>>>

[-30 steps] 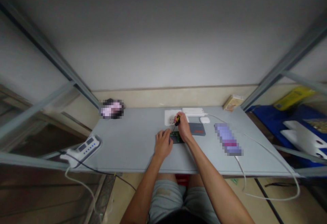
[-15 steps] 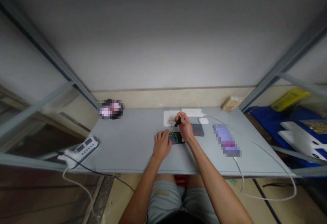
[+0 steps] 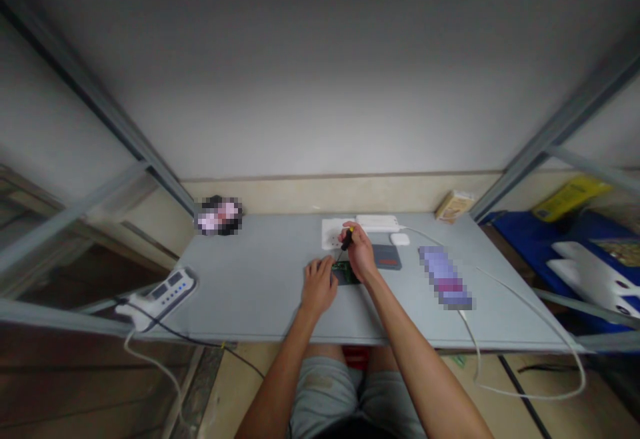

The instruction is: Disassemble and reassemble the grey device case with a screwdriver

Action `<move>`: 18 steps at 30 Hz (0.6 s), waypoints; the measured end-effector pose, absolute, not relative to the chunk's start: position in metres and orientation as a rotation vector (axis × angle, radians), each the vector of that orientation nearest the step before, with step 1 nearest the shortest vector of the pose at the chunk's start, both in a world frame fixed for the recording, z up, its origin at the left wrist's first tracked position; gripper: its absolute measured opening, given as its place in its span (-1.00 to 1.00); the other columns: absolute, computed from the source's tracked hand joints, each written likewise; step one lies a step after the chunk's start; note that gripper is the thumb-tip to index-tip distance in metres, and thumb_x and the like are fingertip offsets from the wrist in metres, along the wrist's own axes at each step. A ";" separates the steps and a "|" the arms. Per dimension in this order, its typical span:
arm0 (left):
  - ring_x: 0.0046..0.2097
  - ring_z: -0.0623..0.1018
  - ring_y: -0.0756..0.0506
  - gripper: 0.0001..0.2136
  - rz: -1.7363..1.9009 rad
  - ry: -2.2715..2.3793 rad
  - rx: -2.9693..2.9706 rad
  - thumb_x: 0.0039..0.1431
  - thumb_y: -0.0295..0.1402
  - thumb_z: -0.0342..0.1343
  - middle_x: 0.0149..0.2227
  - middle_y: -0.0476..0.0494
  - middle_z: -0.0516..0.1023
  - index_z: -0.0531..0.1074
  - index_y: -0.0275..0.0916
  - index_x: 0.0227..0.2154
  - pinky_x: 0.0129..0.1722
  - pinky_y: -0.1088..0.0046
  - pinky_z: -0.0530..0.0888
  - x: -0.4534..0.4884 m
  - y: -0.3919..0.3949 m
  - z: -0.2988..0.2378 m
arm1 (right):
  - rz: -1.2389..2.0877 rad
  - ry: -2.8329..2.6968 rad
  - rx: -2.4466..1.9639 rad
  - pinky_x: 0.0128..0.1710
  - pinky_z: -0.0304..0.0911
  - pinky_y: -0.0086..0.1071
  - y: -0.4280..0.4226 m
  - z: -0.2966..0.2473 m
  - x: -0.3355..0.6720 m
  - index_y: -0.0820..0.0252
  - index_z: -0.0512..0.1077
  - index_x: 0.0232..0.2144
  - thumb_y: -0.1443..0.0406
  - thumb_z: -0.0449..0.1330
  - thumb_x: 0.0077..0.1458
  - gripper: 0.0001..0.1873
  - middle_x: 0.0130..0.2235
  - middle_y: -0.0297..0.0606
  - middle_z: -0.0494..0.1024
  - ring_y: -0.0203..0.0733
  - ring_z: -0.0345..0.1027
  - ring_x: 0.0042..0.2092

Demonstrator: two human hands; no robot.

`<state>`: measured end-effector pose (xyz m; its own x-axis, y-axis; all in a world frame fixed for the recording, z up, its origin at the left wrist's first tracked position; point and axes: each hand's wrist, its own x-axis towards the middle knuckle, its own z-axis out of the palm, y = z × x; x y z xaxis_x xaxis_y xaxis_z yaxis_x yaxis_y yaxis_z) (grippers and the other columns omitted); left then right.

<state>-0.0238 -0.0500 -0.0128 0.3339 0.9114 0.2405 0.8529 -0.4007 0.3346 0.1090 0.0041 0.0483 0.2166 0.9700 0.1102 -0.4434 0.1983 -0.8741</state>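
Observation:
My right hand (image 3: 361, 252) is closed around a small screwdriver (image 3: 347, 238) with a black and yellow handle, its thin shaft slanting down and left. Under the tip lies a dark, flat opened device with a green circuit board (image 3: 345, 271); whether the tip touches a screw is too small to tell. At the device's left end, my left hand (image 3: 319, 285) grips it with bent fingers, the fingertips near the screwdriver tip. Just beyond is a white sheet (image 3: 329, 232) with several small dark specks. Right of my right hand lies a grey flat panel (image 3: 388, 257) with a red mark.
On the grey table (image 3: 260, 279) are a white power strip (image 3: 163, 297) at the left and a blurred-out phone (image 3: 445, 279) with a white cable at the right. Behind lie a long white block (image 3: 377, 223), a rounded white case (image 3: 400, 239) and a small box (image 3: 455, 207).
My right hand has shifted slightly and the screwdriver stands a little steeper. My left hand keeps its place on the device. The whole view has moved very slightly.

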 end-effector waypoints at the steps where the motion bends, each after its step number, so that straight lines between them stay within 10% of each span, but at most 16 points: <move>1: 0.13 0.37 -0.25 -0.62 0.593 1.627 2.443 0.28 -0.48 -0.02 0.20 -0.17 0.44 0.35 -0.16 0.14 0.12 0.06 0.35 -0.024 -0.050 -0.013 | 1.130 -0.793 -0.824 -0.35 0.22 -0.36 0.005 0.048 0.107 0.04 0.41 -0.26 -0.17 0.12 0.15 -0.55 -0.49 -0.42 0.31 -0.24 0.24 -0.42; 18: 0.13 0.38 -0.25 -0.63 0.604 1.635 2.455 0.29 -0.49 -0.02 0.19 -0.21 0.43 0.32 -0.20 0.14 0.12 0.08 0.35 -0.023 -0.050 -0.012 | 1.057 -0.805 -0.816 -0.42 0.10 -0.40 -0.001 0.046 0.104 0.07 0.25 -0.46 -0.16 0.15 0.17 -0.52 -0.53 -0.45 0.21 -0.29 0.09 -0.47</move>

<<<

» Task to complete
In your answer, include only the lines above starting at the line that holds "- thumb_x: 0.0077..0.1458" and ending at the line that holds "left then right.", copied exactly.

» Task result
  - thumb_x: 0.0077..0.1458
  - gripper: 0.0001..0.1873
  - middle_x: 0.0130..0.2235
  - middle_y: -0.0297..0.0606
  - middle_z: -0.0494..0.1024
  - ring_y: -0.0203..0.0733
  - ring_z: -0.0345..0.1027
  - ring_x: 0.0042..0.2092

Demonstrator: two human hands; no robot.

`<state>`: measured end-effector pose (xyz m; its own x-axis, y-axis; all in a world frame fixed for the recording, z up, its origin at the left wrist's first tracked position; point and axes: each hand's wrist, its own x-axis towards the middle knuckle, its own z-axis out of the palm, y = z × x; x y z xaxis_x xaxis_y xaxis_z yaxis_x yaxis_y yaxis_z) (grippers and the other columns omitted); left then right.

The answer has been given in full.